Isochronous mode is not possible was the reply from FTDI a year or so back when i started the project...
Lots of information on the net about useing the FT245 for INPUT but always the question is why will it not work at fast speeds when using it to OUTPUT data.
Iw ill look some further into a faster PIC or avr maybe...

Rob
 

ft245 error

O.K., I didn't try isochronous mode with FT245 (I only read from the datasheet) nor do I know about worst case gaps in bulk transmission, I just know from experience, that the specified transfer rate is feasible. So I simply assume, an external FIFO is necessary for your application. But it's a very simple glue logic, that can be provided by a few standard logic ICs or one programmed logic device. Why are you trying with an unsuitable slow PIC?

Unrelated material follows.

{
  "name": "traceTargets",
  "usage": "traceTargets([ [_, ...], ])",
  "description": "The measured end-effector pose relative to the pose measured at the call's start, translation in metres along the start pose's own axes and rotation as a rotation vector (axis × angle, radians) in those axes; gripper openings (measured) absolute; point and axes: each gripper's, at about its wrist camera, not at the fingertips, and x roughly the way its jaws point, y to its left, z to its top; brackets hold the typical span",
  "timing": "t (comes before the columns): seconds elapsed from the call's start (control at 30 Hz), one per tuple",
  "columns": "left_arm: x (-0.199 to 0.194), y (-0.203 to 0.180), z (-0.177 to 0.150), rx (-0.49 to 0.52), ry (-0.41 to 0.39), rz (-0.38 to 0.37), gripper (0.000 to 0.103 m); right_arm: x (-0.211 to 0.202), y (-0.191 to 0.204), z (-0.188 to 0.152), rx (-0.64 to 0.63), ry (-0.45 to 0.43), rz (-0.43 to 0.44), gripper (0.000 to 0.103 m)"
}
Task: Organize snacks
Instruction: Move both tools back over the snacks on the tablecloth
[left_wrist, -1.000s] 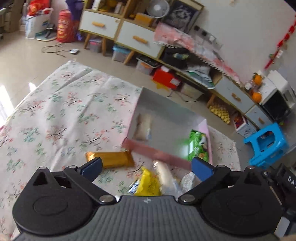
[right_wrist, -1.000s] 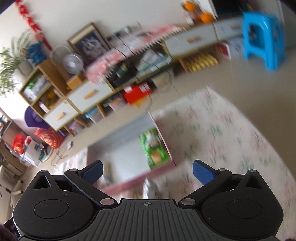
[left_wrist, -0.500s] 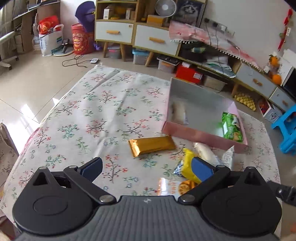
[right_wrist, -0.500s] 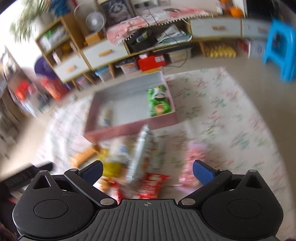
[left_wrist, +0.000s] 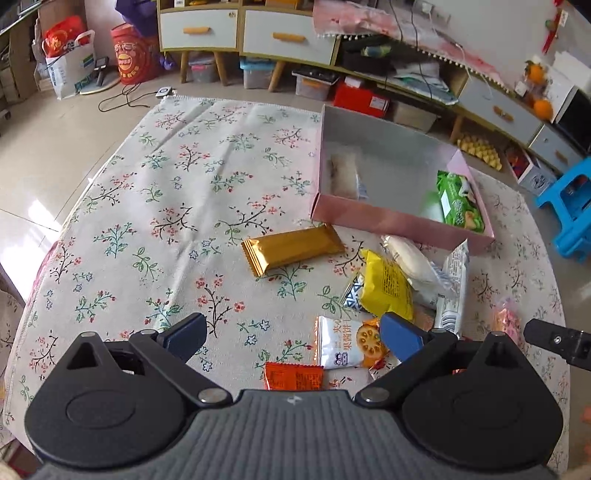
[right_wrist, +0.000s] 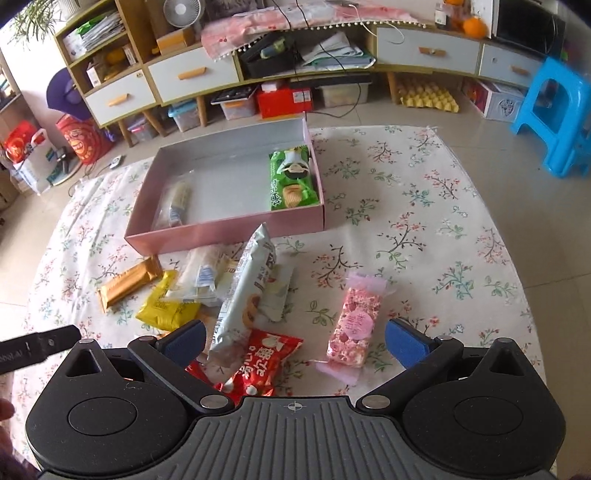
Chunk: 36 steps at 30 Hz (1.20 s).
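Note:
A pink box (left_wrist: 402, 220) (right_wrist: 229, 232) with a silver inside sits on the floral cloth. It holds a green snack pack (left_wrist: 459, 202) (right_wrist: 293, 178) and a pale wrapped snack (left_wrist: 343, 173) (right_wrist: 176, 201). In front of it lie loose snacks: a gold bar (left_wrist: 291, 249) (right_wrist: 129, 281), a yellow packet (left_wrist: 388, 285) (right_wrist: 164, 304), a silver-blue biscuit pack (right_wrist: 245, 291), a red packet (right_wrist: 264, 360), a pink bar (right_wrist: 356, 319). My left gripper (left_wrist: 291, 338) hangs open above the near snacks. My right gripper (right_wrist: 293, 341) is open over the red packet and the pink bar, holding nothing.
The floral cloth (left_wrist: 166, 192) covers a low table on a tiled floor. A blue stool (right_wrist: 554, 114) stands at the right. Low cabinets with drawers (right_wrist: 192, 74) and storage bins line the back wall.
Both grippers pulled back and tilted down from the box, bringing the loose snack pile into view. Both stayed open and empty.

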Motion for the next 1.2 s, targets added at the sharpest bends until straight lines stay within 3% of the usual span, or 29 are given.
traceTargets([
  [0.47,0.004,-0.002,0.002,0.024,0.010,-0.031,0.096,0.012,-0.001,0.001,0.031,0.038,0.046,0.103],
  [0.93,0.014,0.018,0.007,-0.021,0.025,-0.068,0.088,0.021,-0.022,0.007,0.092,0.034,-0.013,0.103],
  [1.2,0.022,0.022,-0.001,0.007,0.079,-0.107,0.083,0.027,-0.026,0.008,0.111,0.061,0.038,0.103],
])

P.S.: I think, something like 74HC00 + 74HC74 will do for the glue logic.
 

1mb/s

Ok thanks for that, i thought the pic would be better originally but obviously not!

I have now got a 7414 and 4081 to do the same work as the PIC and it seems to work fine with 1Mbit transfers, obviously i should have spent more time with the basic logic first!

The 1Mbit data looks good once it gets decoded at the other end so it looks like error free, can not be 100% sure!

It looks like i have got things working better and now 2Mbit seems to work but with some small errors... will take a closer look.

Once you have something good you always want more!!!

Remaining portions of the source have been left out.